Output each record below exactly as it stands, leaving out the pictures.

Entries taken from a collection
^^^^^^^^^^^^^^^^

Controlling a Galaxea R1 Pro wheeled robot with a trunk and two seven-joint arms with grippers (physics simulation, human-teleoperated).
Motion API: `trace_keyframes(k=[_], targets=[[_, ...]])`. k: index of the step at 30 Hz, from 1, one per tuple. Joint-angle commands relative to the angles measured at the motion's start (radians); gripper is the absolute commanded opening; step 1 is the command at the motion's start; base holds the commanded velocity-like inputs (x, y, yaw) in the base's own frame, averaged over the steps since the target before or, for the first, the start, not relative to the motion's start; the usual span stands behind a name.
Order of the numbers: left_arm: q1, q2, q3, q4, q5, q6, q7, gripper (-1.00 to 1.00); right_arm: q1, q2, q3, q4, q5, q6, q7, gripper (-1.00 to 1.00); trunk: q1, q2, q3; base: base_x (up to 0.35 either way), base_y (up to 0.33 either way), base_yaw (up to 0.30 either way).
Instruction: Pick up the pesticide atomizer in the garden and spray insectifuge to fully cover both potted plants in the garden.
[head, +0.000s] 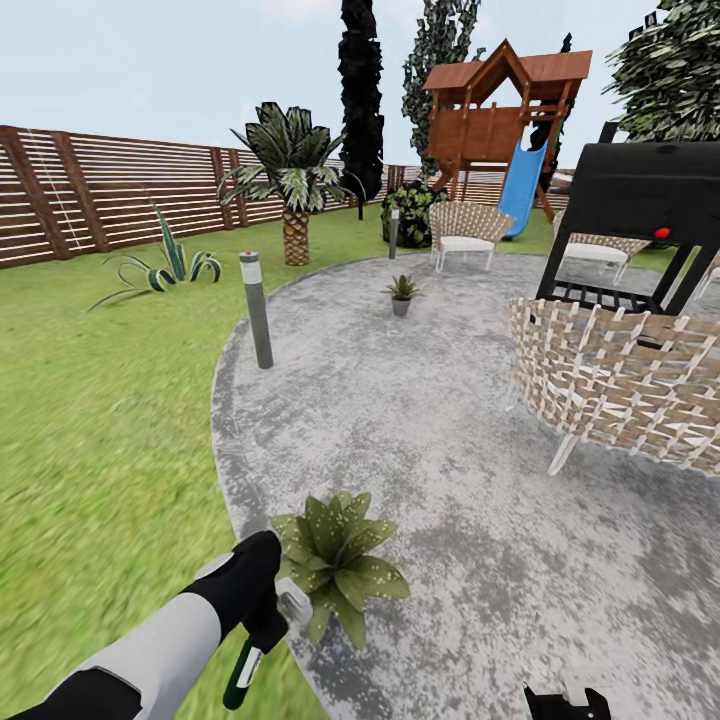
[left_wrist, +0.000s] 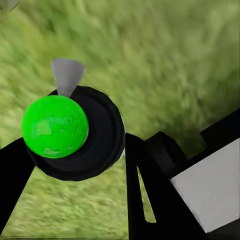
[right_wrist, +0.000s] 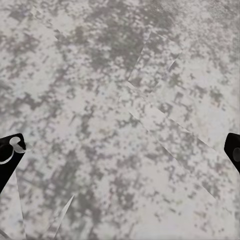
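Green atomizer (head: 248, 665) hangs clamped in my left jaws (head: 268, 612), nozzle beside the near potted plant (head: 340, 560) (right jaws (head: 567, 703) spread, idle).

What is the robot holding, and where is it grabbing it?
The left gripper holds the pesticide atomizer near its top, below the trigger head. The right gripper is open, holding nothing.
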Motion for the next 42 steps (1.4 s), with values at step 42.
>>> trace_keyframes(k=[42], targets=[[0.027, -0.025, 0.026, -0.007, 0.041, 0.003, 0.096, -1.00, -0.001, 0.002, -0.007, 0.001, 0.004, -0.003, 0.006, 1.00, 0.000, 0.000, -0.001, 0.000, -0.147, 0.152]])
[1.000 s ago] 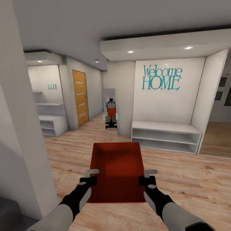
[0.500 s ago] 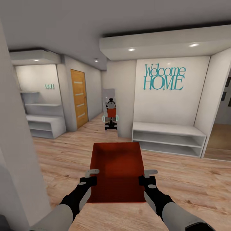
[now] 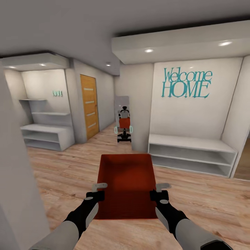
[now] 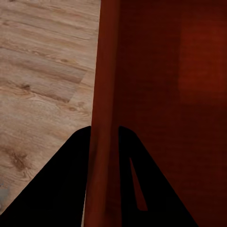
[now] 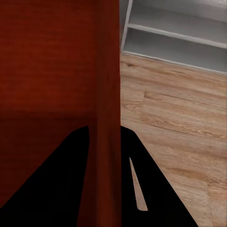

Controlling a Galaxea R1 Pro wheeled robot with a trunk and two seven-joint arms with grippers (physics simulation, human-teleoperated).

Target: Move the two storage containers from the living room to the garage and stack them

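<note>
Storage container (image 3: 126, 185) carried between both jaws, each pinched shut on a side wall; wood floor (image 3: 201, 194) below; risk: wall slipping free during turns, thin-rim hold

A light wood-plank floor (image 3: 69, 170) runs beneath and ahead of both hands. Standing on it are a low white open shelf unit (image 3: 192, 154) ahead of the right hand (image 3: 160, 193) and a second white shelf unit (image 3: 47, 136) well ahead of the left hand (image 3: 98, 191).
</note>
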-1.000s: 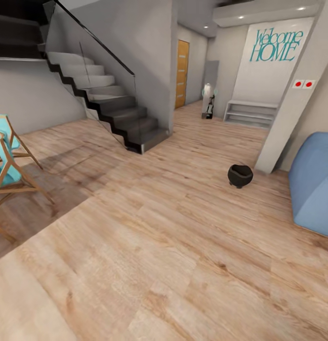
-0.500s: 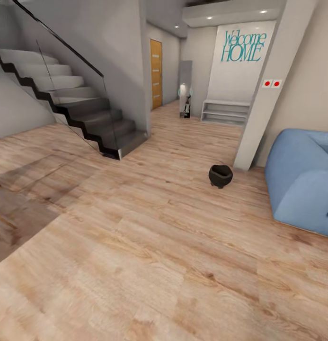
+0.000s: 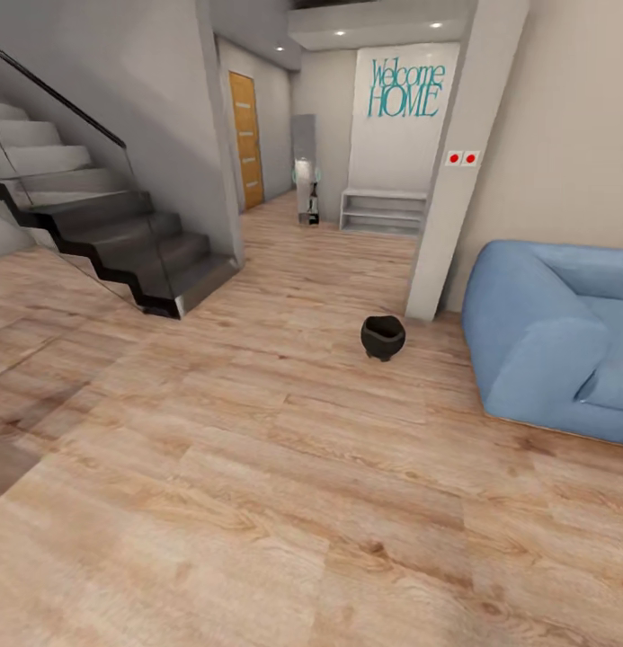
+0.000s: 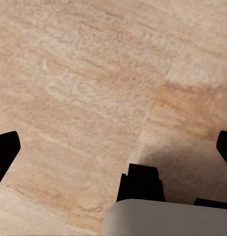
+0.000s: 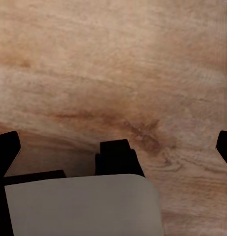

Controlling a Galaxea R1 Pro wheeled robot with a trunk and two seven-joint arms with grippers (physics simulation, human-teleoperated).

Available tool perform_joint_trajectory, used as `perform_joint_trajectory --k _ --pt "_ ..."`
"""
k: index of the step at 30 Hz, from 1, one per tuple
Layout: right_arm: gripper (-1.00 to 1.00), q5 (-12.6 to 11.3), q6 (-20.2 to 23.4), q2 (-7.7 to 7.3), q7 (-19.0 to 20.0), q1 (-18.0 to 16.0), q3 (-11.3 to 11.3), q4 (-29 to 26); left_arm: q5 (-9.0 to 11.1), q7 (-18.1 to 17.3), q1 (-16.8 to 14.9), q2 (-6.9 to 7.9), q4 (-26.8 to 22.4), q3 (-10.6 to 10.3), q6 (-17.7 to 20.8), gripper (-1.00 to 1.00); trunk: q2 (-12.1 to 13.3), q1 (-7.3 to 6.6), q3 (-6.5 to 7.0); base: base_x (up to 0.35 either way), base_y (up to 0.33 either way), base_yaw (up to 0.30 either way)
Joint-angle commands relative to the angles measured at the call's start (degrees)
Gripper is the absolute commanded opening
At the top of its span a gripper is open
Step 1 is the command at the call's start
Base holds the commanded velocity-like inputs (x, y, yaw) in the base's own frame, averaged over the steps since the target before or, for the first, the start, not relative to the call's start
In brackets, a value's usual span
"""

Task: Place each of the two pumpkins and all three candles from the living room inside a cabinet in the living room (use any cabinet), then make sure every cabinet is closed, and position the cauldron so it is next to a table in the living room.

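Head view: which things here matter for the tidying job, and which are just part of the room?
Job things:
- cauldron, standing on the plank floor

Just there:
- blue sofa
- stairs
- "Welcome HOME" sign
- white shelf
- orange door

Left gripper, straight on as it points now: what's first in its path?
The wood plank floor. The left gripper is open and points down at bare planks, nothing between; how far down, the wrist view doesn't tell.

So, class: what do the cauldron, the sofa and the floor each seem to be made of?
Cauldron: dark, dull black, possibly cast metal; no shine shows. Sofa: soft blue fabric, judging by its rounded, matte cushions. Floor: light wood planks, with visible grain and seams.
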Motion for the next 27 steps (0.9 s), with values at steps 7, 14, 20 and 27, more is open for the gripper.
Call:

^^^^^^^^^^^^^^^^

- **Problem solution**:
Controlling a Galaxea R1 Pro wheeled robot with a trunk and two seven-joint arms with grippers (physics simulation, human-teleoperated).
Motion API: `trace_keyframes(k=[_], targets=[[_, ...]])`. k: index of the step at 30 Hz, from 1, one per tuple. Joint-angle commands relative to the angles measured at the motion's start (radians); gripper is the absolute commanded opening; step 1 is the command at the motion's start; base holds the commanded velocity-like inputs (x, y, yaw) in the base's own frame, averaged over the steps since the target before or, for the first, the start, not relative to the motion's start; the usual span stands behind a name.
Order of the numbers: left_arm: q1, q2, q3, q4, q5, q6, q7, gripper (-1.00 to 1.00); right_arm: q1, q2, q3, q4, q5, q6, q7, gripper (-1.00 to 1.00); trunk: q1, q2, q3; base: base_x (up to 0.35 either way), base_y (up to 0.33 either way), base_yaw (up to 0.30 either way).
Instruction: Pick up the pesticide atomizer in the garden and spray insectifuge to fully cover both potted plants in the garden.
[head, +0.000s] 
[left_wrist, +0.000s] 
[right_wrist, +0.000s] 
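Green atomizer (head: 248, 665) hangs clamped in my left jaws (head: 268, 612), nozzle beside the near potted plant (head: 340, 560) (right jaws (head: 567, 703) spread, idle).

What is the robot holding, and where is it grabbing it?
The left gripper holds the pesticide atomizer near its top, below the trigger head. The right gripper is open, holding nothing.
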Motion for the next 42 steps (1.4 s), with values at step 42.
>>> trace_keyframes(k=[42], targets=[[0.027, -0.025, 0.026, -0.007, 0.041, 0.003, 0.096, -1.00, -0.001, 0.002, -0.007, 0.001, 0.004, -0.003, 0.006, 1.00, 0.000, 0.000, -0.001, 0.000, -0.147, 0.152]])
[1.000 s ago] 
[0.500 s ago] 
[now] 
[now] 
[now] 

Controlling a Galaxea R1 Pro wheeled robot with a trunk and two seven-joint arms with grippers (physics simulation, human-teleoperated).

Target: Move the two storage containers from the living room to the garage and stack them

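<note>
Storage container (image 3: 126, 185) carried between both jaws, each pinched shut on a side wall; wood floor (image 3: 201, 194) below; risk: wall slipping free during turns, thin-rim hold

A light wood-plank floor (image 3: 69, 170) runs beneath and ahead of both hands. Standing on it are a low white open shelf unit (image 3: 192, 154) ahead of the right hand (image 3: 160, 193) and a second white shelf unit (image 3: 47, 136) well ahead of the left hand (image 3: 98, 191).
</note>
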-1.000s: 
-0.500s: 
+0.000s: 
+0.000s: 
+0.000s: 

Controlling a Galaxea R1 Pro wheeled robot with a trunk and two seven-joint arms with grippers (physics simulation, human-teleoperated).

Available tool perform_joint_trajectory, used as `perform_joint_trajectory --k _ --pt "_ ..."`
"""
k: index of the step at 30 Hz, from 1, one per tuple
Layout: right_arm: gripper (-1.00 to 1.00), q5 (-12.6 to 11.3), q6 (-20.2 to 23.4), q2 (-7.7 to 7.3), q7 (-19.0 to 20.0), q1 (-18.0 to 16.0), q3 (-11.3 to 11.3), q4 (-29 to 26); left_arm: q5 (-9.0 to 11.1), q7 (-18.1 to 17.3), q1 (-16.8 to 14.9), q2 (-6.9 to 7.9), q4 (-26.8 to 22.4), q3 (-10.6 to 10.3), q6 (-17.7 to 20.8), gripper (-1.00 to 1.00); trunk: q2 (-12.1 to 13.3), q1 (-7.3 to 6.6), q3 (-6.5 to 7.0); base: base_x (up to 0.35 either way), base_y (up to 0.33 either way), base_yaw (up to 0.30 either way)
Joint-angle commands relative to the angles measured at the call's start (degrees)
Gripper is the absolute commanded opening
At the top of its span a gripper is open
Step 1 is the command at the call's start
Base holds the commanded velocity-like inputs (x, y, yaw) in the base's own frame, averaged over the steps since the target before or, for the first, the start, not relative to the call's start
In brackets, a value's usual span
"""

Task: Place each of the two pumpkins and all three candles from the living room inside a cabinet in the living room (use any cabinet), then make sure every cabinet is closed, and position the cauldron so it is next to a table in the living room.

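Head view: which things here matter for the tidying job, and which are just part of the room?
Job things:
- cauldron, standing on the plank floor

Just there:
- blue sofa
- stairs
- "Welcome HOME" sign
- white shelf
- orange door

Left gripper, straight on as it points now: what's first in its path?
The wood plank floor. The left gripper is open and points down at bare planks, nothing between; how far down, the wrist view doesn't tell.

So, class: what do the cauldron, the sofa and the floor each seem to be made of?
Cauldron: dark, dull black, possibly cast metal; no shine shows. Sofa: soft blue fabric, judging by its rounded, matte cushions. Floor: light wood planks, with visible grain and seams.
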Motion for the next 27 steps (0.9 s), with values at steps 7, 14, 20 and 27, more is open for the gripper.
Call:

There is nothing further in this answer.